Salah satu dari sembilan masalah fundamental multi dimensi bangsa Indonesia adalah sangat lemah kemandirian /ketahanan pangan nasional. Besar sekali volume impor berbagai jenis bahan pangan tahunan (gandum > 11 juta ton, beras 0,5 – 1,5 juta ton, jagung 3 juta ton, kedele, bawang putih, buah-buahan, gula, garam, daging sapi, ayam ras, susu segar 80 % - 2,8 juta ton, dsb). Hitungan rerata tahun 2010 s/d 2017 impor bahan pangan telah menguras devisa US $ 8,33 miliar setara Rp 100 trilliun per tahun.
Data impor bahan pangan tersebut tertera dalam arus masuk pada Neraca Pembayaran, yaitu catatan yang sistematik tentang transaksi ekonomi internasional antara penduduk Indonesia dengan penduduk Negara lain.
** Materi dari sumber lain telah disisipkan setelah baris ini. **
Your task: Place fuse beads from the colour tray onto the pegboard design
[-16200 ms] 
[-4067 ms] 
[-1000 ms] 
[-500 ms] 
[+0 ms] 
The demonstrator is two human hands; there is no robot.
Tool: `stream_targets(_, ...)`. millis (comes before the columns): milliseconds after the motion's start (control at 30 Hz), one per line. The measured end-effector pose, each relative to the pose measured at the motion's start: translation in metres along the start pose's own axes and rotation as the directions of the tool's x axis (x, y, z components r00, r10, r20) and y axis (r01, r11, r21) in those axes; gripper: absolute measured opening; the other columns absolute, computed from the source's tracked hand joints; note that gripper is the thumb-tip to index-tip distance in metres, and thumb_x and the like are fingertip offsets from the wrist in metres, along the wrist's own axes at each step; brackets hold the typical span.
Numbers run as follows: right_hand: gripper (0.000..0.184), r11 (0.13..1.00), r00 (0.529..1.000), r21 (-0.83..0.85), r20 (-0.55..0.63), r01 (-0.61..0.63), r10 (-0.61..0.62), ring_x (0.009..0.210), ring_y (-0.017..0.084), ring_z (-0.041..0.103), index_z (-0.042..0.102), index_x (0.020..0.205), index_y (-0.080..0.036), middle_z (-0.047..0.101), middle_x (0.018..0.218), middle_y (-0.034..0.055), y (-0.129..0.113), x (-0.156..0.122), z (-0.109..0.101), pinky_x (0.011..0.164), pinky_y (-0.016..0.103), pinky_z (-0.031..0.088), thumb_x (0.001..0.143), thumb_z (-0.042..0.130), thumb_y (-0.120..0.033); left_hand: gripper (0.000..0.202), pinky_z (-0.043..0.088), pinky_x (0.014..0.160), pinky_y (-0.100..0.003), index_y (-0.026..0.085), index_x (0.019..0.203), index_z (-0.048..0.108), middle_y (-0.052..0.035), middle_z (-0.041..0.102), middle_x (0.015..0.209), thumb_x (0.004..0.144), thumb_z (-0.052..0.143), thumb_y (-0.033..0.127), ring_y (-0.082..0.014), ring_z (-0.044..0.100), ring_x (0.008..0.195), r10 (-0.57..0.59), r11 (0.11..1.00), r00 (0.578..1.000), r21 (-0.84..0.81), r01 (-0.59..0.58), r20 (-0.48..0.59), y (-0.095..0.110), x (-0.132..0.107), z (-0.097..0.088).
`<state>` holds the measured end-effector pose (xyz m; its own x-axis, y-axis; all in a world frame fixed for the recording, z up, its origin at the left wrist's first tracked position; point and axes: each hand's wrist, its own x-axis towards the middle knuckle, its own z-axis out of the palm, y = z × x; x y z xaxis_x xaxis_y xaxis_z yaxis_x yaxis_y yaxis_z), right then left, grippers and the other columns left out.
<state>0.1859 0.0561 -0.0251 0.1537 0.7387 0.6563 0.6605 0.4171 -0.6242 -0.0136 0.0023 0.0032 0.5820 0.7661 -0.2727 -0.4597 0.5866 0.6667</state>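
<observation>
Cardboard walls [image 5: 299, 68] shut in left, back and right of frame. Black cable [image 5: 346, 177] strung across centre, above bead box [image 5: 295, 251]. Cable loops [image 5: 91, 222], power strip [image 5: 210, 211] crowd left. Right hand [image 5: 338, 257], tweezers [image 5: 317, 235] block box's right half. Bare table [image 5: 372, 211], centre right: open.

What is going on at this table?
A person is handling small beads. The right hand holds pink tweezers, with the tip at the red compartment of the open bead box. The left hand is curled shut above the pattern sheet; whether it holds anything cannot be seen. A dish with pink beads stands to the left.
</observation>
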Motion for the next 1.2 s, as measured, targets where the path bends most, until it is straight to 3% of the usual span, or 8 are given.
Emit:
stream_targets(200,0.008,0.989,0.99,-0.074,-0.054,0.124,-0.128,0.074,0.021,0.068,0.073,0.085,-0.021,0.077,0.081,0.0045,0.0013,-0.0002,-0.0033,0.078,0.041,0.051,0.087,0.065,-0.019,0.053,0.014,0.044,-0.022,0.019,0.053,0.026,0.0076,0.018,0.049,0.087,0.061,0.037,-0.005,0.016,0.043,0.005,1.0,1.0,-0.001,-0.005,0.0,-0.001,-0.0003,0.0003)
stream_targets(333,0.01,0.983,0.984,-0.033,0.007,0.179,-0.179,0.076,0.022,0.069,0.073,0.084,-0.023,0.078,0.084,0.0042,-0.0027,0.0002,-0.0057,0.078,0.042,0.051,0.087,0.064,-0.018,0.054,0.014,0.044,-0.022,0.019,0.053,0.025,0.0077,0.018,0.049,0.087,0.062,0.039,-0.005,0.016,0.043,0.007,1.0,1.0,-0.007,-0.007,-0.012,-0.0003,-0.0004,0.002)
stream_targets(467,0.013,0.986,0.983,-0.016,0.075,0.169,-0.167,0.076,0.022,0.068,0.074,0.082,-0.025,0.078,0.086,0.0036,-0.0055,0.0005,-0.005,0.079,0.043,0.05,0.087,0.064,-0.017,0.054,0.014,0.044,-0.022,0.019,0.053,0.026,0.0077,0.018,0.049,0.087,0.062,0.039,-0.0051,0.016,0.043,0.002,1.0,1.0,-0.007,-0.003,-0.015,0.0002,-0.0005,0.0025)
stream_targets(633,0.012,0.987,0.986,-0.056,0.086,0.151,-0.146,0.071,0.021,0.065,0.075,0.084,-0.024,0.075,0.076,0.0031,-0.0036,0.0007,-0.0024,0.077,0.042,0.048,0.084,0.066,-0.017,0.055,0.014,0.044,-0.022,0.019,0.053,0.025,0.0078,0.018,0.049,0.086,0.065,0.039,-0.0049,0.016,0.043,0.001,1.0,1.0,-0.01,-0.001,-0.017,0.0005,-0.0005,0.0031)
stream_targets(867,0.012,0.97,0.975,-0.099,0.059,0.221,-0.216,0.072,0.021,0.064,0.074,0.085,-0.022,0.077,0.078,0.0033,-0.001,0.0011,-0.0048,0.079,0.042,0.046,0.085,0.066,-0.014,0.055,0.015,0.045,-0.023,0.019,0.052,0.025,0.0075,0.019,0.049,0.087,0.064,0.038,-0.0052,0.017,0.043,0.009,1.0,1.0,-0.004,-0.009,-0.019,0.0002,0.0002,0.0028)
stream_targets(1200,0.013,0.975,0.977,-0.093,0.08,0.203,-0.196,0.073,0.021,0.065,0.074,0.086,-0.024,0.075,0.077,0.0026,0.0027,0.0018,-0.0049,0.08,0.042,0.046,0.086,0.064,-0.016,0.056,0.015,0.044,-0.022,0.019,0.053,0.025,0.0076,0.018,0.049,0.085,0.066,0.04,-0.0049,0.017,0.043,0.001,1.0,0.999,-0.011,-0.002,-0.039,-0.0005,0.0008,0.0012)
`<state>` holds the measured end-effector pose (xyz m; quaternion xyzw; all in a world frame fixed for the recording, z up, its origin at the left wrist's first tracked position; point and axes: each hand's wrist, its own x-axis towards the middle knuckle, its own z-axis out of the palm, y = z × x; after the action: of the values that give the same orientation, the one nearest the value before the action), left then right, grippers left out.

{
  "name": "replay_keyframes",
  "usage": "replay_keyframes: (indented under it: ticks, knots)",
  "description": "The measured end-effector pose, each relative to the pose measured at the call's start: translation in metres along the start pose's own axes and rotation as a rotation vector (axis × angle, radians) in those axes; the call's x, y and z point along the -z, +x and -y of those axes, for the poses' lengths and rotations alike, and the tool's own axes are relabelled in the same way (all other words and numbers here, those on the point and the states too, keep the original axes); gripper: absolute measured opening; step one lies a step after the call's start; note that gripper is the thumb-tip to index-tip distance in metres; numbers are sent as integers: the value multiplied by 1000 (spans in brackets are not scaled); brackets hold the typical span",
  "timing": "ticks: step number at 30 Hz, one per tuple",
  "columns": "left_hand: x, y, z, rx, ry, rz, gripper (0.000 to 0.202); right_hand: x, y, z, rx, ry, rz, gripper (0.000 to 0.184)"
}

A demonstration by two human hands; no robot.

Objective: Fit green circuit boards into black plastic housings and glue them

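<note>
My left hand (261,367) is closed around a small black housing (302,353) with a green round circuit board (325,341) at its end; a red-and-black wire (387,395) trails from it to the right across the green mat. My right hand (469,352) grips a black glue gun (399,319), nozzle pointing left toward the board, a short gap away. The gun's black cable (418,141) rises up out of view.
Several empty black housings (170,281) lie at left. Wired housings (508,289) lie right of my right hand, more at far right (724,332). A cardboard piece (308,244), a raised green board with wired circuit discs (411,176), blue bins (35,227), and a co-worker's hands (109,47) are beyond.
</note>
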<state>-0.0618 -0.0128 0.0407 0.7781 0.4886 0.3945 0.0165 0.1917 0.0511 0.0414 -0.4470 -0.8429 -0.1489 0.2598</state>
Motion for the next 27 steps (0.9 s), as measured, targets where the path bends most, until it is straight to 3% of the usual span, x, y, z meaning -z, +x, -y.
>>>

Kita paham, Neraca Pembayaran adalah keseimbangan antara arus masuk dan arus keluar transaksi, yang apabila dijumlah biasanya akan menunjukkan ketidakseimbangan yang akan menghasilkan apa yang disebut: surplus dan deficit neraca pembayaran.
Untuk menjembatani kondisi pangan nasional yang tertera di Neraca Pembayaran Indonesia dengan kondisi ketersediaan pangan per provinsi guna optimasi logistik pangan, sangatlah tepat apabila dapat disusun Neraca Pangan tiap provinsi yakni “Laporan atau catatan sistematik tentang keseimbangan antara produksi komoditi pangan terhadap konsumsi (kebutuhan) dalam kurun waktu satu tahun”. Catatan Neraca Pangan yang menerus, bermanfaat memberi gambaran ketersediaan pangan apakah surplus atau deficit secara periodik dari tahun ke tahun, baik secara historik maupun futuristik.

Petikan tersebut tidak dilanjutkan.